Fragile seashores were the “cradle of evolution” for the first fish – not coral reefs as previously thought, according to new research.
The study suggests that fish originated in shallow ocean waters – such as lagoons – some 480 to 360 million years ago before diversifying into deeper waters, rivers and even on to land.
The first vertebrates on Earth were fish appearing around 480 million years ago but fossil records from this time are sparse with only small fragments identified.
But by 420 million years ago, there was a proliferation in the fossil record with a huge variety of fish species present en masse.
It was previously assumed fish originated and diversified in coral reefs, which are dying out all over the world, but new research shows this was not the case.
The study was able to clearly identify shallow, near shore waters where primitive, jawless fish made their first appearance.
Fish which developed more flexible body shapes then moved out from the shore and into deeper waters.
Some fish groups moved into freshwater, while others evolved into early land-dwelling vertebrates.
Professor Lauren Sallan, a palaeobiologist at the University of Pennsylvania in the US, said: “It’s been this ongoing question of, well, where were they?
“Where were they hiding? What were their environmental origins?”
Together with researchers from the universities of Michigan in the US and Manchester and Birmingham in the UK, they surveyed fossil records of primitive fish across the globe.
Their aim was to complete a missing link in our evolutionary story as fossils records before the big proliferation were sparse.
So they took a ‘big data’ approach, surveying more than 2,700 early records and using mathematical modelling to predict the likely habitat type from where these early fish types emerged.
Co-lead author Dr Ivan Sansom, of the University of Birmingham, said: “Most of today’s major groups of fishes, from jawless hagfish and lampreys through to sharks and the bony fish we are familiar with make their first appearance during the Ordovician, around 480 million years ago, or shortly thereafter
“The big surprise for us was that all of these seem to have started their evolutionary journey in these very shallow waters close to the shoreline.”
Prof Sallan said: “In modern conceptions, we see that coral reefs are so important for fish biodiversity, so we assume there’s an ancient link between fishes and reefs going back to the beginning.
“But decades of searching in places like the Cincinnati Arch have come up empty.

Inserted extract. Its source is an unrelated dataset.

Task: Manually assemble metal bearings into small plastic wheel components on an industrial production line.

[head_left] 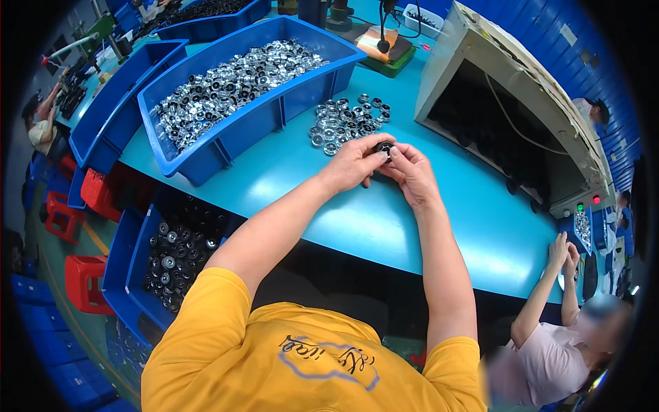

“Instead, our work shows that almost every major vertebrate division, from the earliest armoured jawless fish all the way up through sharks and our own ancestors, all started out right near the beach, far inshore of the reef.
“Even as older groups spread out, newer groups were also appearing at the shoreline.”
The findings, published in the journal Science, states that movement of these fish into deeper water was restricted to groups with flexible body shape.
They were able to use their increased mobility to move into deeper waters and become established over the following 20 million years – throughout the Silurian and Devonian periods.
The survey showed that more heavily armoured, rigid fish would have had limited swimming ability, and would not have managed to disperse into deeper waters.
Prof Sallan said: “One reason why these fossils have been hard to study is precisely because of the area in which they are found.
“Wave action in the shallow ocean area likely blasted them into tiny fragments,”
It also helps scientists make sense of the fact that, over evolutionary time, many fish groups moved from ocean water to freshwater with some becoming freshwater fish while others evolved into the earliest tetrapods, land-dwelling vertebrates.
Prof Sallan added: “They often went to freshwater before the reefs, which is almost an independent line of evidence that they would have had to have been close to shore before doing so.”
The team realised that the rocks in which many of the earliest fish were preserved were all formed in extremely similar environments, suggesting there were as yet unknown features in these environments which may be particularly advantageous in driving fish evolution.
Dr Sansom added: “We don’t yet know exactly what was special about those early, shallow marine environments that enabled earliest fish to take those first evolutionary steps, but we do think they provided evolutionary ‘hotspots’, responsible for generating this rich diversity.
“This work highlights how important these increasingly vulnerable near shore areas are for species evolution.
“Modern threats from a combination of climate change, elevated sea levels, over-fishing and pollution could have extremely damaging effects on future species diversification.”